Book review: Evie Wyld’s new novel opens with Max, who has recently died, trying to come to terms with his new state: “Love is what brings about a ghost – isn’t it? The unfinished business of love. There is something I didn’t get around to saying to her, a hidden secret that I will guide her to, and then a white light will beckon me through a doorway, and I will wait there for her with a full head of hair and a prick that is rock hard all the time and no bad breath or occasional wheat intolerance.”
He is right about hidden secrets, but mainly they are secrets hidden from Max himself by his girlfriend Hannah. All Wyld’s books are imbued with a touch of supernatural, but this levity feels at first like a departure for her. Don’t get too comfortable with that feeling.
Hannah is Australian, an aspiring writer who has stopped writing and works in a London pub. She tells Max she is estranged from her family because they’re “boring bogans”, and tension arises when Max suggests going to Australia to visit. He has marriage and babies in his sights. Unbeknown to him, Hannah has just had an abortion.
She is ambivalent about their relationship, which is fractious and snippy. She’s awkward and self-conscious – as a child she would have worried about the shape her face made in a pillow or how the soles of her feet looked when she was sunbathing – and this colours her relationship with Max. “I hate being in the wrong,” thinks Hannah, “but today in the wrong feels like the only place I am welcome”. She is a puzzle to him, unknowable. She avoids thinking about the past. We get hints in this timeline that things are heading to a dark place.
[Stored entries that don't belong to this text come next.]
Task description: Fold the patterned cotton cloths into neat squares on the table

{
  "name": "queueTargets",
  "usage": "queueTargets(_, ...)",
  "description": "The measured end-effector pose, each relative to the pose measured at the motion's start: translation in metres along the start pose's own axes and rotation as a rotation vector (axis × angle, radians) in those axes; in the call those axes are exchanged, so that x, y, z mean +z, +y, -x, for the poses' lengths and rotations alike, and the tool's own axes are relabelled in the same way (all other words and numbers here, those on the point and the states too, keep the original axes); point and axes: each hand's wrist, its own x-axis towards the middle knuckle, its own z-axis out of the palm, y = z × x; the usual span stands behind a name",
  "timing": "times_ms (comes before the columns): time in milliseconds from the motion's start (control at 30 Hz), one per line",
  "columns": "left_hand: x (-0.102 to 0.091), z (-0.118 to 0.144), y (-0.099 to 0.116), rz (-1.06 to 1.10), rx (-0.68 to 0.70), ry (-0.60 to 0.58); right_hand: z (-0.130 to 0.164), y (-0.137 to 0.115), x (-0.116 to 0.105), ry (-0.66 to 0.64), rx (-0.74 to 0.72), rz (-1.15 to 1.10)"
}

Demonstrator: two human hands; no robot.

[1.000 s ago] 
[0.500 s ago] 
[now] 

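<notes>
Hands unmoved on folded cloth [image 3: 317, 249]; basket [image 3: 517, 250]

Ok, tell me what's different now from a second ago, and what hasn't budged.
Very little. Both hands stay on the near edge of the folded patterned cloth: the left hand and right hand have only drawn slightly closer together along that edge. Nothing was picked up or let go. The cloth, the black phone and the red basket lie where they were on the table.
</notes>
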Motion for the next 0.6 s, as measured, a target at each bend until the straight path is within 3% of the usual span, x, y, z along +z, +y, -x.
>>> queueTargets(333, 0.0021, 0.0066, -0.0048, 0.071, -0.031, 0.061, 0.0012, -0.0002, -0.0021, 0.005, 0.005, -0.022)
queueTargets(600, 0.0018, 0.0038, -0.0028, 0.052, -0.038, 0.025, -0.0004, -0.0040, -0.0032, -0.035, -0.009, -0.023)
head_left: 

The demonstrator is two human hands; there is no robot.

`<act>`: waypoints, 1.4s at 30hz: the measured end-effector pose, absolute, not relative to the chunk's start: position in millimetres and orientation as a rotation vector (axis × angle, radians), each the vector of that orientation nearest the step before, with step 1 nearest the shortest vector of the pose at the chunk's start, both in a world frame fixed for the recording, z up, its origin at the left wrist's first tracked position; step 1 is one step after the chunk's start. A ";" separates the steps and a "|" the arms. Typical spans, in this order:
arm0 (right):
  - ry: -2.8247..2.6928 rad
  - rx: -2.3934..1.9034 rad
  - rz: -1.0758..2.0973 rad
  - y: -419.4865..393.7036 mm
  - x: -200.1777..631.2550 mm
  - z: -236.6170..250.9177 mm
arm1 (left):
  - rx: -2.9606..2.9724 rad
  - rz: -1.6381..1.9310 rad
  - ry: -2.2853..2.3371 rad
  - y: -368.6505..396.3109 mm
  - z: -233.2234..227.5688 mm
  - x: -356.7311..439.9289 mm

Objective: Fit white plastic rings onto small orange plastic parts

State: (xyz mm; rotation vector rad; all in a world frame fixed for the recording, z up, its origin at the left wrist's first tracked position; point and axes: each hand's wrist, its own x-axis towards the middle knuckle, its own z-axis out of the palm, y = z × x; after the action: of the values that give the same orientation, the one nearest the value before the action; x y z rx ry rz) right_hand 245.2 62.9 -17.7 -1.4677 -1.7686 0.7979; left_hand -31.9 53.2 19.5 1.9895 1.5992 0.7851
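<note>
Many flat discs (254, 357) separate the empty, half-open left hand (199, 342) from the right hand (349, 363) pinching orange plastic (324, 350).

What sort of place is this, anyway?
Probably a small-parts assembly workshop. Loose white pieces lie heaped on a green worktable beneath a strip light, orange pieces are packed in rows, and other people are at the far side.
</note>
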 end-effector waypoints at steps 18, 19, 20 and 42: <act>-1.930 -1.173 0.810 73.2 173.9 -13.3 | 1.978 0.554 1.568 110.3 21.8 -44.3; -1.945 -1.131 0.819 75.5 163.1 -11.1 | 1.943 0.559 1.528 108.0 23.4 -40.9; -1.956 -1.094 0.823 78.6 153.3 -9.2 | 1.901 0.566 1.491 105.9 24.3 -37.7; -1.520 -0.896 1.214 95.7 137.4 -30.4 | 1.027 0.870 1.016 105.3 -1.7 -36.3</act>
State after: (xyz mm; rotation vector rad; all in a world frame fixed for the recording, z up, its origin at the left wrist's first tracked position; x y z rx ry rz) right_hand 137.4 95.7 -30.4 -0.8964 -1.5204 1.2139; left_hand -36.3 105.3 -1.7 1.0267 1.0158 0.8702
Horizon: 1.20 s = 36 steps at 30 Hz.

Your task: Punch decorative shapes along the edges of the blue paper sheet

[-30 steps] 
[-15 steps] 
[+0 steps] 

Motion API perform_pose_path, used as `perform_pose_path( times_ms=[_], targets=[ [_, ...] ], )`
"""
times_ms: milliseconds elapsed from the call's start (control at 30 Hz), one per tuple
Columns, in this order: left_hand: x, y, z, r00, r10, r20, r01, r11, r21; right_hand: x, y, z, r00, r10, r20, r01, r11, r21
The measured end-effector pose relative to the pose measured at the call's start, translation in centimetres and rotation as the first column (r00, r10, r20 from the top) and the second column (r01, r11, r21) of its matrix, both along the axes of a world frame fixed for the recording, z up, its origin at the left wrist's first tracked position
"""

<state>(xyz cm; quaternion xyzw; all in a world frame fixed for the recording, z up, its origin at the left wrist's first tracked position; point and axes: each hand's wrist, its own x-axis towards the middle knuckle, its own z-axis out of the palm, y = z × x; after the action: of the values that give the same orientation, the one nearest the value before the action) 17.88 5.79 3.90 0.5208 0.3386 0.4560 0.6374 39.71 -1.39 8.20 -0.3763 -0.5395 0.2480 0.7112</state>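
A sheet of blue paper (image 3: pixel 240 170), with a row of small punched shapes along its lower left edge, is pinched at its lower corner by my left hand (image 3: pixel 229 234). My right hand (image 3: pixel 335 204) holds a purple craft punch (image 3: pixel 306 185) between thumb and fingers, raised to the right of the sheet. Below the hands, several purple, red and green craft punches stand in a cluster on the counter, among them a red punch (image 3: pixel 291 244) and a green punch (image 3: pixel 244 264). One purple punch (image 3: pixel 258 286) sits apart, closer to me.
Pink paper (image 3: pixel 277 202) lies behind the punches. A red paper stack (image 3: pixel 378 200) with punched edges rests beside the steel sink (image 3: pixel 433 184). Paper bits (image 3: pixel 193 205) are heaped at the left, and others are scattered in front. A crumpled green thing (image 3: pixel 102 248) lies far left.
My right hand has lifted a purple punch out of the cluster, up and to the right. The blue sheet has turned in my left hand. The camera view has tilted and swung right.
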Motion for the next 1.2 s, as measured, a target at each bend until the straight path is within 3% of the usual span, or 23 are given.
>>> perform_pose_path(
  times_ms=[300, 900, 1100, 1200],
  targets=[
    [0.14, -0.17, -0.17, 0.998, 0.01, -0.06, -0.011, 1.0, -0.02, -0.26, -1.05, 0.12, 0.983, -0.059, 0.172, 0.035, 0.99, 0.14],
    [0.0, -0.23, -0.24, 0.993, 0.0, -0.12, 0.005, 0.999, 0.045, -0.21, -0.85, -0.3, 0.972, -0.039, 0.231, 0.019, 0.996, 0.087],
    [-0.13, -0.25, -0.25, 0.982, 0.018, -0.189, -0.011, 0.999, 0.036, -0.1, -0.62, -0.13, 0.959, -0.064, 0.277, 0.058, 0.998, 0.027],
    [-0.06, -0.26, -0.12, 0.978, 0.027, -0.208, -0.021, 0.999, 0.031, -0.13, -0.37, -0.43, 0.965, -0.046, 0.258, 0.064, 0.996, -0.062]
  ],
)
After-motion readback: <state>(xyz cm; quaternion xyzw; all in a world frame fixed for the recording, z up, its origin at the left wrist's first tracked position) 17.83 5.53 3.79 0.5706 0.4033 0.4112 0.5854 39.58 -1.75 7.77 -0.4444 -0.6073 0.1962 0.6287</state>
Hannah is in England not just to escape her family, but to run to the moment when things first fractured, depicted in a photo she has carried since childhood – when her grandmother’s mother took her to Australia, and the violence wrought on her family began. “We never should have wound up in Australia,” thinks Hannah, “with our bare feet and lips cracked from not wearing zinc. With the smell of armpits, with the white cockatoos screaming us awake in the morning, the waft of meat pies and limeade.”
“Then” is the timeline of Hannah and her family eking out a living on a goat farm and the complex, brutal web of secrets that has been spun since that moment of emigration.
The fracturing of the narrative into multiple third-person viewpoints disorients the reader. It’s as if Hannah, in remembering her past, can remember it as happening only to someone else. There are some secrets that even she is not party to and yet they have no doubt shaped her DNA. We learn why she is such a bad cook because we learn why her mother is such a bad cook: “She’s putting her secrets in those cakes and that is why the cakes come out bitter and hard and unlovely.”
Typically, Wyld doesn’t gratuitously show the minutiae of abuse and violence but rather their immediate and longer-term after-effects.
It’s hard not to read the structure and its disjointed narrative as deliberate, which of course it is. Nothing in an Evie Wyld novel is left to chance. From the multiple fractures in the book to the sensory, visceral details of decay and human detritus and invasive creepy-crawlies that turn the stomach, here is a writer very much in control of the reader’s experience.
While Max is floating and disembodied, Hannah feels like she might float away herself, and uses self-harm and coffee-making and a square of green glass to ground herself. But why? The puzzle of Hannah will eventually be solved; Max is too focused on his own “every love story is a ghost story” journey to witness it.
The Echoes, by Evie Wyld (Vintage, $38), is on sale now.